Step 7: Replay Sessions From Local JSONL Logs

Claude Code records every session locally as a JSONL file. Navigate to the project log directory.

~/.claude/projects/<project-folder>/<session-id>.jsonl

Each line is one request or response. Raw, the file is impractical to read. The community has solved this with two tools.

  • claude-replay — drag a JSONL file in, get a visual playback of the conversation including every tool call and result.

  • cclogviewer — terminal tool with a per-request token cost breakdown.

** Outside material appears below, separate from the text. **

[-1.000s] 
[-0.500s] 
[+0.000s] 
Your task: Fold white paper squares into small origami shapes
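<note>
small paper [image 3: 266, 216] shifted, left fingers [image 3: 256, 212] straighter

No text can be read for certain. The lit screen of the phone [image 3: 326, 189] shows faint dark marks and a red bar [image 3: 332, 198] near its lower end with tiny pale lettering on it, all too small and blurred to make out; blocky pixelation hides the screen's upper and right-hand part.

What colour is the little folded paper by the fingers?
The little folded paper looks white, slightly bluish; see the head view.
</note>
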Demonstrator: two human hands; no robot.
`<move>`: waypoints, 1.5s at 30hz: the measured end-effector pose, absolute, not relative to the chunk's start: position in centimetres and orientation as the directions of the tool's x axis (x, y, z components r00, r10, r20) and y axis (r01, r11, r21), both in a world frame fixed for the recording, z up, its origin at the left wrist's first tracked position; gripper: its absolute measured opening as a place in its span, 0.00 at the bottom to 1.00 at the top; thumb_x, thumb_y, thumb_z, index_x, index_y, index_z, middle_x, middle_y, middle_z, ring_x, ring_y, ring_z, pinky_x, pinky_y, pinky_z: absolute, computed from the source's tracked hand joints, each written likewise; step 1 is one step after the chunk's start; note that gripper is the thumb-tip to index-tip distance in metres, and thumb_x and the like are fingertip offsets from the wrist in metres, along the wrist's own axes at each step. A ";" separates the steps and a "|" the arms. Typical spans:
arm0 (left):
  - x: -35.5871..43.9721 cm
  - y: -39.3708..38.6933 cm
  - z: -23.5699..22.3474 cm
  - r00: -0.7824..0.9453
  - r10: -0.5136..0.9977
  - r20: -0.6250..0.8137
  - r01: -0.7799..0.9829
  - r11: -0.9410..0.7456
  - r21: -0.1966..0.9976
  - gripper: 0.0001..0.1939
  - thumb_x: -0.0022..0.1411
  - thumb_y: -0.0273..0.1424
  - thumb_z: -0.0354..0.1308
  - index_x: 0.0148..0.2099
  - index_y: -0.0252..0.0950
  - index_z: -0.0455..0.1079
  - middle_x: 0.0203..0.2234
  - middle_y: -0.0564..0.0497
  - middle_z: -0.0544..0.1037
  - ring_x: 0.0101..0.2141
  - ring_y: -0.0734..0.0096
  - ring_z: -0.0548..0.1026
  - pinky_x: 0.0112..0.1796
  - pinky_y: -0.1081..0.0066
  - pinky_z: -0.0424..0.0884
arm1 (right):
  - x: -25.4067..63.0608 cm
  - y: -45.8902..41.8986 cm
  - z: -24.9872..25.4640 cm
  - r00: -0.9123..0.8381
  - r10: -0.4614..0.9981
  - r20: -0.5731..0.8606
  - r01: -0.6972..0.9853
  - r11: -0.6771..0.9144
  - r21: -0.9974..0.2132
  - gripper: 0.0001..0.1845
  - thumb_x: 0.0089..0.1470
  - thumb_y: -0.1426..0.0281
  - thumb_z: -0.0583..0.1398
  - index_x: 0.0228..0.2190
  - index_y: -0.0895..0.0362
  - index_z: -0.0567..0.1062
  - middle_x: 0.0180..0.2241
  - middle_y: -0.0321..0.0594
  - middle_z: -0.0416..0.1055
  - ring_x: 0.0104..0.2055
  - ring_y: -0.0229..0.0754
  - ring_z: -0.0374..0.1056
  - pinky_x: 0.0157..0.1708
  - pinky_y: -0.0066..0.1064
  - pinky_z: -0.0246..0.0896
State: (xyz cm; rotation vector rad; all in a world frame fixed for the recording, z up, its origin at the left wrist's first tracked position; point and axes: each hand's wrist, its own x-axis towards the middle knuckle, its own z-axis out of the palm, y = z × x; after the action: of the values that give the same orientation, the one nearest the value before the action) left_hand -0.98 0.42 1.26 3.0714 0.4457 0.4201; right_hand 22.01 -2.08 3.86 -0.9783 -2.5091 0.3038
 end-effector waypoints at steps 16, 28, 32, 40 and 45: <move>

For enterprise teams adopting Claude Code, these JSONL logs are gold for two reasons. First, audit and compliance — you can see exactly what left the machine. Second, debugging — when a session goes off the rails, replay shows you the exact iteration where Claude made the wrong call.

See the Full Demo

The proxy walkthrough, the parser output, the agent loop, and the cost breakdown are easier to follow visually than in prose. The video runs through every step end to end.

Summary

We intercepted live Claude Code API calls using mitmproxy, decoded the 80 KB payload into its four sections (system prompt, tool definitions, CLAUDE.md, and conversation history), watched the agent loop grow request payloads across a multi-step task, and analyzed the token economics that keep the cost in check thanks to prompt caching.

For engineering teams evaluating Claude Code for production use, three takeaways matter most. First, your CLAUDE.md ships on every request — treat it as outbound data and keep it lean. Second, the agent is a while loop, not a planner — payload growth is expected behavior, not a bug. Third, prompt caching is what makes this architecture economically viable at scale.

Try the interception on your own setup, paste a real request into the parser, and see what your team's actual usage looks like. If you are evaluating AI coding tools for an enterprise context, this is the level of visibility you should have on every tool you adopt.